Is $x_n =\sqrt{n} (\sqrt{n+1}− \sqrt{n})$ , $n \ge 1$ convergent? $$x_n =\sqrt{n} (\sqrt{n+1}− \sqrt{n}) ,\quad n \ge 1$$
My work is:
First i analyzed the convergence of this sequence in 2 parts:
a) $\lim \sqrt{n+1}− \sqrt{n} = \lim \frac{(\sqrt{n+1}− \sqrt{n})(\sqrt{n+1}+\sqrt{n})}{\sqrt{n+1}+\sqrt{n}} = \lim \frac{n+1-n}{\sqrt{n+1}+\sqrt{n}} = \lim \frac{1}{ \infty} = 0$ when $n  \rightarrow \infty$.

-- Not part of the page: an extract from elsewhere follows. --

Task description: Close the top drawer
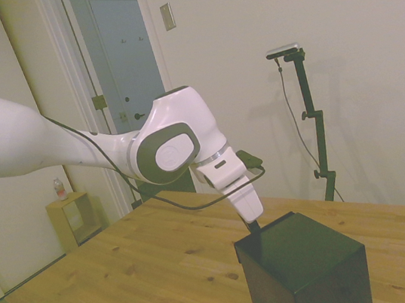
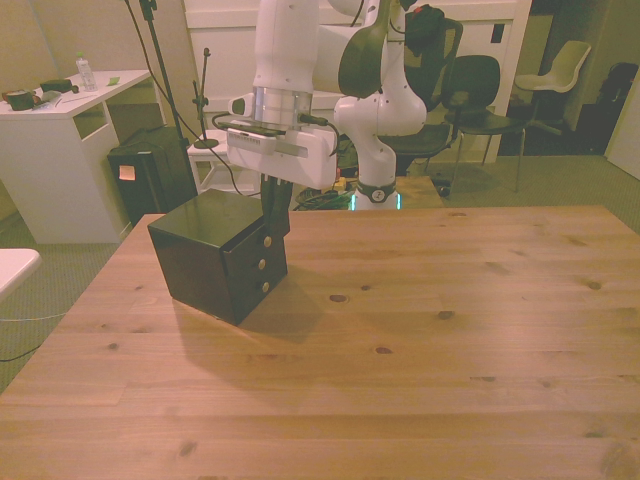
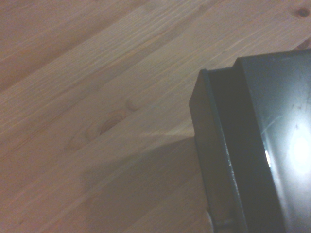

But now how can I conclude that $\lim_{n  \rightarrow \infty}x_n = 0$
 A: A basic trick you should learn is that:
$$\sqrt{n+1}- \sqrt{n} = \frac{(\sqrt{n+1}- \sqrt{n}) \cdot (\sqrt{n+1}+ \sqrt{n})}{1 \cdot (\sqrt{n+1}+ \sqrt{n})} = \frac{1}{\sqrt{n+1} + \sqrt{n}} $$
Using that yields:
$$x_n=\frac{\sqrt n}{\sqrt{n+1}+\sqrt n}=\frac{\sqrt n}{\sqrt n\left(\sqrt{1+\frac{1}{n}}+1\right)} = \frac{1}{\sqrt{1+\frac{1}{n}} + 1}$$
Hence:
$$\lim_{x\to\infty} x_n = \frac{1}{2}$$
A: Simply
$$x_n=\sqrt n(\sqrt{n+1}-\sqrt n)=\frac{\sqrt n}{\sqrt{n+1}+\sqrt n}=\frac{\sqrt n}{\sqrt n\left(\sqrt{1+\frac{1}{n}}+1\right)}$$
now cancel and pass to the limit.
A: Is it correct this?
$\begin{align}
x_n
&=\sqrt{n} (\sqrt{n+1}− \sqrt{n})\\
&=\sqrt{n} (\sqrt{n+1}− \sqrt{n})\dfrac{\sqrt{n+1}+ \sqrt{n}}{\sqrt{n+1}+ \sqrt{n}}\\
&=\sqrt{n} \dfrac{(\sqrt{n+1}+ \sqrt{n})(\sqrt{n+1}− \sqrt{n})}{\sqrt{n+1}+ \sqrt{n}}\\
&=\sqrt{n} \dfrac{(n+1)-n}{\sqrt{n+1}+ \sqrt{n}}\\
&= \dfrac{\sqrt{n}}{\sqrt{n+1}+ \sqrt{n}}\\
\end{align}
$
so
$x_n
> \dfrac{\sqrt{n}}{2\sqrt{n+1}}
$
and
$x_n
< \dfrac{\sqrt{n}}{2\sqrt{n}}
=\dfrac12
$.
Doing the same thing to bound
the difference between these two bounds,
$\begin{align}
\dfrac12-\dfrac{\sqrt{n}}{2\sqrt{n+1}}
&=\dfrac{\sqrt{n+1}-\sqrt{n}}{2\sqrt{n+1}}\\
&=\dfrac{\sqrt{n+1}-\sqrt{n}}{2\sqrt{n+1}}\dfrac{\sqrt{n+1}+ \sqrt{n}}{\sqrt{n+1}+ \sqrt{n}}\\
&=\dfrac{(\sqrt{n+1}-\sqrt{n})(\sqrt{n+1}+ \sqrt{n})}{2\sqrt{n+1}(\sqrt{n+1}+ \sqrt{n})}\\
&=\dfrac{1}{2\sqrt{n+1}(\sqrt{n+1}+ \sqrt{n})}\\
&<\dfrac{1}{4n}\\
\end{align}
$
so
$\dfrac12 -\dfrac1{{4n}}
< x_n < \dfrac12$
so $\lim_{n \to \infty} x_n = \dfrac12$.
A: This is a little sloppy, but I'm not sure how to clean it up at the moment, however its different so I thought of sharing.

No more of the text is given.